━━━━━ RECORDS FOR THIS TASK
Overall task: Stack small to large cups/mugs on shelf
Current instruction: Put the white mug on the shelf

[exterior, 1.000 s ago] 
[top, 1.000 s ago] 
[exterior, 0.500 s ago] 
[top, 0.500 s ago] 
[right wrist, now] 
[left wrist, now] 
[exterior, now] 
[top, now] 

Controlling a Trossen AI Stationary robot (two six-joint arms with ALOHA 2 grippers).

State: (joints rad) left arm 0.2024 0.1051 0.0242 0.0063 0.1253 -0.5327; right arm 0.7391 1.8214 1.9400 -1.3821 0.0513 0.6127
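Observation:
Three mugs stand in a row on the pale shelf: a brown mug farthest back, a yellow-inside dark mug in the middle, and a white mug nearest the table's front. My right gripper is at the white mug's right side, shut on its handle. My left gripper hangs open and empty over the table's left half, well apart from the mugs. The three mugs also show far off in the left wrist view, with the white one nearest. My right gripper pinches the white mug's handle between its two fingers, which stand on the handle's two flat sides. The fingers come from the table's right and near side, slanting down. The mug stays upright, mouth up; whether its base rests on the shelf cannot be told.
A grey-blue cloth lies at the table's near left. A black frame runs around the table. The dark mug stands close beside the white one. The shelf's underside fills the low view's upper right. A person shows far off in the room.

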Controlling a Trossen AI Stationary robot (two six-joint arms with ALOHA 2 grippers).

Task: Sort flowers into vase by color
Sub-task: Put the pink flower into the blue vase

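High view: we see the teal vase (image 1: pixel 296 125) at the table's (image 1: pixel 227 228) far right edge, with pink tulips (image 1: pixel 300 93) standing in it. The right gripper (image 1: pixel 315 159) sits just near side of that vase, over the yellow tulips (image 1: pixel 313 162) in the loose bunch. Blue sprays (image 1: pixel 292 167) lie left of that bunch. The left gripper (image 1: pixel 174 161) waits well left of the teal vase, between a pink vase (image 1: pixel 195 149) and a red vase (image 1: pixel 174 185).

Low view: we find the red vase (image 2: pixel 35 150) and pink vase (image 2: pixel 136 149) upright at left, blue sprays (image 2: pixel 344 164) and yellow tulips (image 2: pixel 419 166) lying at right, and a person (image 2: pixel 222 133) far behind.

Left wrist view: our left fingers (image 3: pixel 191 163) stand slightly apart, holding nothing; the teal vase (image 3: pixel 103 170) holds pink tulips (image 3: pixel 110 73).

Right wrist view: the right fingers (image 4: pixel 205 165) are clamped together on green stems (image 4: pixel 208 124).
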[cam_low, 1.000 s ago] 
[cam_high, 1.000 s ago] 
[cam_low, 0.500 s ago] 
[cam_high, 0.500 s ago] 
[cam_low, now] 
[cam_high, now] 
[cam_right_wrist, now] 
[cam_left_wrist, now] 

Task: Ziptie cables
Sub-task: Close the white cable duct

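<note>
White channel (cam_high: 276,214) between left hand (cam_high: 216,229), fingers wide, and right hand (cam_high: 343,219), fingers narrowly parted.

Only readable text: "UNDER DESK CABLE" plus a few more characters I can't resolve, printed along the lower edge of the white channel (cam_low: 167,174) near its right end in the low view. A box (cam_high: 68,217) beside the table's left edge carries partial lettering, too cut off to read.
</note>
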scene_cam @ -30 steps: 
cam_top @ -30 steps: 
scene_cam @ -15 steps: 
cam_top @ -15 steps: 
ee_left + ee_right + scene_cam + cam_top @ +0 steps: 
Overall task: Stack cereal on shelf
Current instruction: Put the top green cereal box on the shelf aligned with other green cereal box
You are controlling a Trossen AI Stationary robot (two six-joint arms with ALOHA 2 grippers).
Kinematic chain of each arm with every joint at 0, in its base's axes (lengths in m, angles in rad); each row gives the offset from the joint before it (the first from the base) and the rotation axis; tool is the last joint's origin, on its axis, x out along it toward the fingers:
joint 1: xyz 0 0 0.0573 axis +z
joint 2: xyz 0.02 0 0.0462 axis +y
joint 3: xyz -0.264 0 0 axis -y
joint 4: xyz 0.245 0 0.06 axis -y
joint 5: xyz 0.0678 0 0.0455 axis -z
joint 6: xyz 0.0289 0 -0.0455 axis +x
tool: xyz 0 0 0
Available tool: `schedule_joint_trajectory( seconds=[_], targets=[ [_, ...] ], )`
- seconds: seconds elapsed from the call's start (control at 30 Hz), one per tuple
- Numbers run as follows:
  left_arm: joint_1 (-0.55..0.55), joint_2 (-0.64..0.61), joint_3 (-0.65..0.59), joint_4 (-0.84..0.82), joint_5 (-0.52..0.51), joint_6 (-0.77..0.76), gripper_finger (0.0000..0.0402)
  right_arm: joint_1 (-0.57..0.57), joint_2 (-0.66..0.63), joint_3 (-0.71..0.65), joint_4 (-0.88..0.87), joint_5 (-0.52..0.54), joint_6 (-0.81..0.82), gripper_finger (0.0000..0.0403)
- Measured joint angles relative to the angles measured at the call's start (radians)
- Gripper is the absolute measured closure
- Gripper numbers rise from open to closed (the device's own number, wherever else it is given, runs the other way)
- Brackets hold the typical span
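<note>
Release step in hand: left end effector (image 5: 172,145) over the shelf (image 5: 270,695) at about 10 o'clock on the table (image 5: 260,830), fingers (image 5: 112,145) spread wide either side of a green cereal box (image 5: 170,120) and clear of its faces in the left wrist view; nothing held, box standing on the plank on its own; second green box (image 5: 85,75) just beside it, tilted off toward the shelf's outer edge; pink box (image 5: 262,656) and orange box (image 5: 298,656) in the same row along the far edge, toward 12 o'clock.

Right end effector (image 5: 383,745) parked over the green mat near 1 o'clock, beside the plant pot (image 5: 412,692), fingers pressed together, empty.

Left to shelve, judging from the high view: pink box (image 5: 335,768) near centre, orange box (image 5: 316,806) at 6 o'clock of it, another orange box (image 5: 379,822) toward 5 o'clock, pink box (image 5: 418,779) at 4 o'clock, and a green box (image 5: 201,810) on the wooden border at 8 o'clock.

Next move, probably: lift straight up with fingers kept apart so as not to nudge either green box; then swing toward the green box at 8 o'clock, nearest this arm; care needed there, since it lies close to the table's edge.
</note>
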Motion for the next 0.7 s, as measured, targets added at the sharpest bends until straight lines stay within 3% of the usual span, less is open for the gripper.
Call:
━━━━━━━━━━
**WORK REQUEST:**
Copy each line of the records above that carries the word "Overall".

**SOLUTION TO THE PROBLEM:**
Overall task: Stack small to large cups/mugs on shelf
Overall task: Stack cereal on shelf

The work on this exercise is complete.